▸ **Goal of the exercise**: The listing below should be printed exactly, every line of it. Skip the pictures.
▼
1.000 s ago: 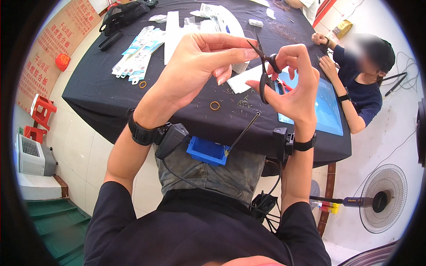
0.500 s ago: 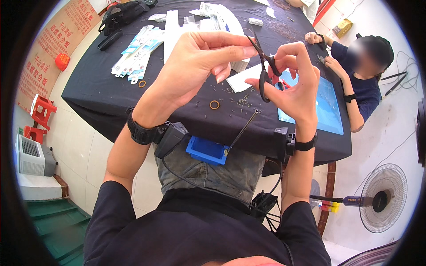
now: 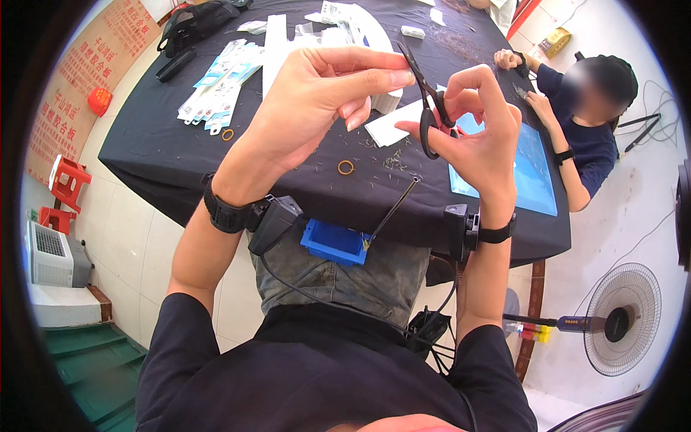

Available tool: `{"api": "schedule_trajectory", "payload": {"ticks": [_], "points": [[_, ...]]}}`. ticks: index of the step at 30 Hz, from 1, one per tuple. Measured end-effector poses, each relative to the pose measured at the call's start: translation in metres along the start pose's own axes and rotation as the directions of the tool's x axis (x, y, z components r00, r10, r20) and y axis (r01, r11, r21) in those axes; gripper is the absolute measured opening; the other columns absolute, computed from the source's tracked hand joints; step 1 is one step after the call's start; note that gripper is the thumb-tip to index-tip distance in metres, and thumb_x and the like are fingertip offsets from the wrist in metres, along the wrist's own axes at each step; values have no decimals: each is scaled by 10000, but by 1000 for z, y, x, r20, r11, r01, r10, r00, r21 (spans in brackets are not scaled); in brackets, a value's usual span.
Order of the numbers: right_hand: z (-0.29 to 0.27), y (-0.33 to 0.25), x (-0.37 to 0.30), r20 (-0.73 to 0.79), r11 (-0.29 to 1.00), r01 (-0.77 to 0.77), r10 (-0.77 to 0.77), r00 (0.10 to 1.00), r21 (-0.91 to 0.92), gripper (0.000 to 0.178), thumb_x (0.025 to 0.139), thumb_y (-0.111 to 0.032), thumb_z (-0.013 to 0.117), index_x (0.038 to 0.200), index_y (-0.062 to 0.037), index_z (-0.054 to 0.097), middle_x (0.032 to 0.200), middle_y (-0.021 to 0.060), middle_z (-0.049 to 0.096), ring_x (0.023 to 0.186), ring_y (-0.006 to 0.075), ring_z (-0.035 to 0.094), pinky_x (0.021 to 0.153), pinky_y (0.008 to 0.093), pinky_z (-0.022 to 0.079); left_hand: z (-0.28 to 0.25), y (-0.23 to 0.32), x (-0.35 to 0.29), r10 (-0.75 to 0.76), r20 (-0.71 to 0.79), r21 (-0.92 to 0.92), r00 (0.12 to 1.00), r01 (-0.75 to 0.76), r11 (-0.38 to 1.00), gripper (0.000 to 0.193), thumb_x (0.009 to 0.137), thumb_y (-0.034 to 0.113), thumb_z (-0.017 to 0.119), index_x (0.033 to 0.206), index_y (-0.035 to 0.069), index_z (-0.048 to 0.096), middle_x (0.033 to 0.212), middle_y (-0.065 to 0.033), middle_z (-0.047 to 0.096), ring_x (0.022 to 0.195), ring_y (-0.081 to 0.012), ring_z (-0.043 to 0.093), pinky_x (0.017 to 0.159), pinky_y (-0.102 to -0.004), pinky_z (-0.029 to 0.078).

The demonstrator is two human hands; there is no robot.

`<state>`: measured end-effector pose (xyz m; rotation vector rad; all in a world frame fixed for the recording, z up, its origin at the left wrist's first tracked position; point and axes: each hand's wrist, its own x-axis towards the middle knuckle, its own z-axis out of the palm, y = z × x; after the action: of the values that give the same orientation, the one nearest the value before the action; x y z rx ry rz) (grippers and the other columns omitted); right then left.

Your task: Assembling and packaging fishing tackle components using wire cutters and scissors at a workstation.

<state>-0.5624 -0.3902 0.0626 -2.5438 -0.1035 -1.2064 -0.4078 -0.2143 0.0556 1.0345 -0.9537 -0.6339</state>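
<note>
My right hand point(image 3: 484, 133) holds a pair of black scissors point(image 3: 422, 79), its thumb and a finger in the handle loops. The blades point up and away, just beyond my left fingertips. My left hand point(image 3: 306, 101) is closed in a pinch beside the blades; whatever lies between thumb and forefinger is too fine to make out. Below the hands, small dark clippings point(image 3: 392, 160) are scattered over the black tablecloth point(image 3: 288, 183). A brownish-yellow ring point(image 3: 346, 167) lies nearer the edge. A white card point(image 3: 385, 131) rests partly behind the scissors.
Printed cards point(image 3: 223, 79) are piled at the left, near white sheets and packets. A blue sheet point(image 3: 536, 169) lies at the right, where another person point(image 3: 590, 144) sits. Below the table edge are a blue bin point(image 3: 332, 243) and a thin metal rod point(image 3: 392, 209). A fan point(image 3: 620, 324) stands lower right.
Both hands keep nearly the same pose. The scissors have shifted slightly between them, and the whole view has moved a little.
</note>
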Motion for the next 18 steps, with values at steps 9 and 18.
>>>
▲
▸ **Response**:
1.000 s ago: 
0.500 s ago: 
now: 

Available tool: `{"api": "schedule_trajectory", "payload": {"ticks": [_], "points": [[_, ...]]}}`. ticks: index of the step at 30 Hz, from 1, one per tuple. Measured end-effector poses, each relative to the pose measured at the call's start: translation in metres along the start pose's own axes and rotation as the directions of the tool's x axis (x, y, z components r00, r10, r20) and y axis (r01, r11, r21) in those axes; gripper is the absolute measured opening; the other columns absolute, computed from the source's tracked hand joints; step 1 is one step after the call's start; note that gripper is the thumb-tip to index-tip distance in metres, and thumb_x and the like are fingertip offsets from the wrist in metres, along the wrist's own axes at each step; values have no decimals: each is scaled by 10000, but by 1000 for z, y, x, r20, r11, r01, r10, r00, r21 (spans in brackets are not scaled); in brackets, a value's usual span.
Order of the numbers: right_hand: z (-0.29 to 0.27), y (-0.33 to 0.25), x (-0.37 to 0.30), r20 (-0.73 to 0.79), r11 (-0.29 to 1.00), r01 (-0.77 to 0.77), r10 (-0.77 to 0.77), r00 (0.10 to 1.00), r21 (-0.91 to 0.92), gripper (0.000 to 0.178), thumb_x (0.025 to 0.139), thumb_y (-0.111 to 0.032), thumb_z (-0.013 to 0.117), index_x (0.038 to 0.200), index_y (-0.062 to 0.037), index_z (-0.054 to 0.097), middle_x (0.032 to 0.200), middle_y (-0.021 to 0.060), middle_z (-0.049 to 0.096), ring_x (0.023 to 0.186), ring_y (-0.006 to 0.075), ring_z (-0.035 to 0.094), pinky_x (0.021 to 0.153), pinky_y (0.008 to 0.093), pinky_z (-0.022 to 0.079); left_hand: z (-0.28 to 0.25), y (-0.23 to 0.32), x (-0.35 to 0.29), r10 (-0.75 to 0.76), r20 (-0.71 to 0.79), r21 (-0.92 to 0.92), r00 (0.12 to 1.00), r01 (-0.75 to 0.76), r11 (-0.38 to 1.00), gripper (0.000 to 0.193), thumb_x (0.009 to 0.137), thumb_y (-0.034 to 0.113), thumb_z (-0.017 to 0.119), index_x (0.033 to 0.206), index_y (-0.035 to 0.069), index_z (-0.048 to 0.096), middle_x (0.033 to 0.212), middle_y (-0.065 to 0.033), middle_z (-0.047 to 0.096), ring_x (0.022 to 0.195), ring_y (-0.081 to 0.012), ring_z (-0.043 to 0.093), pinky_x (0.017 to 0.159), pinky_y (-0.102 to -0.004), pinky_z (-0.029 to 0.078).

The demonstrator is two human hands; there is no robot.

`<state>`: measured end-effector pose (xyz m; rotation vector rad; all in a world frame fixed for the recording, z up, its origin at the left wrist's first tracked position; point and axes: each hand's wrist, its own x-axis towards the middle knuckle, its own z-axis out of the palm, y = z × x; after the action: of the values that give the same orientation, the one nearest the value before the action; x y z rx ry rz) (grippers and the other columns omitted); right then left.

Your task: Assembling and packaging fishing tackle components using wire cutters and scissors at a workstation.

<state>-0.5624 -0.3902 0.0626 -2.5438 -0.1035 -1.2064 -0.4078 -0.2143 0.0556 1.0345 -0.9537 -0.6339</state>
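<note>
My right hand point(image 3: 484, 133) holds a pair of black scissors point(image 3: 422, 79), its thumb and a finger in the handle loops. The blades point up and away, just beyond my left fingertips. My left hand point(image 3: 306, 101) is closed in a pinch beside the blades; whatever lies between thumb and forefinger is too fine to make out. Below the hands, small dark clippings point(image 3: 392, 160) are scattered over the black tablecloth point(image 3: 288, 183). A brownish-yellow ring point(image 3: 346, 167) lies nearer the edge. A white card point(image 3: 385, 131) rests partly behind the scissors.
Printed cards point(image 3: 223, 79) are piled at the left, near white sheets and packets. A blue sheet point(image 3: 536, 169) lies at the right, where another person point(image 3: 590, 144) sits. Below the table edge are a blue bin point(image 3: 332, 243) and a thin metal rod point(image 3: 392, 209). A fan point(image 3: 620, 324) stands lower right.
Both hands keep nearly the same pose. The scissors have shifted slightly between them, and the whole view has moved a little.
</note>
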Motion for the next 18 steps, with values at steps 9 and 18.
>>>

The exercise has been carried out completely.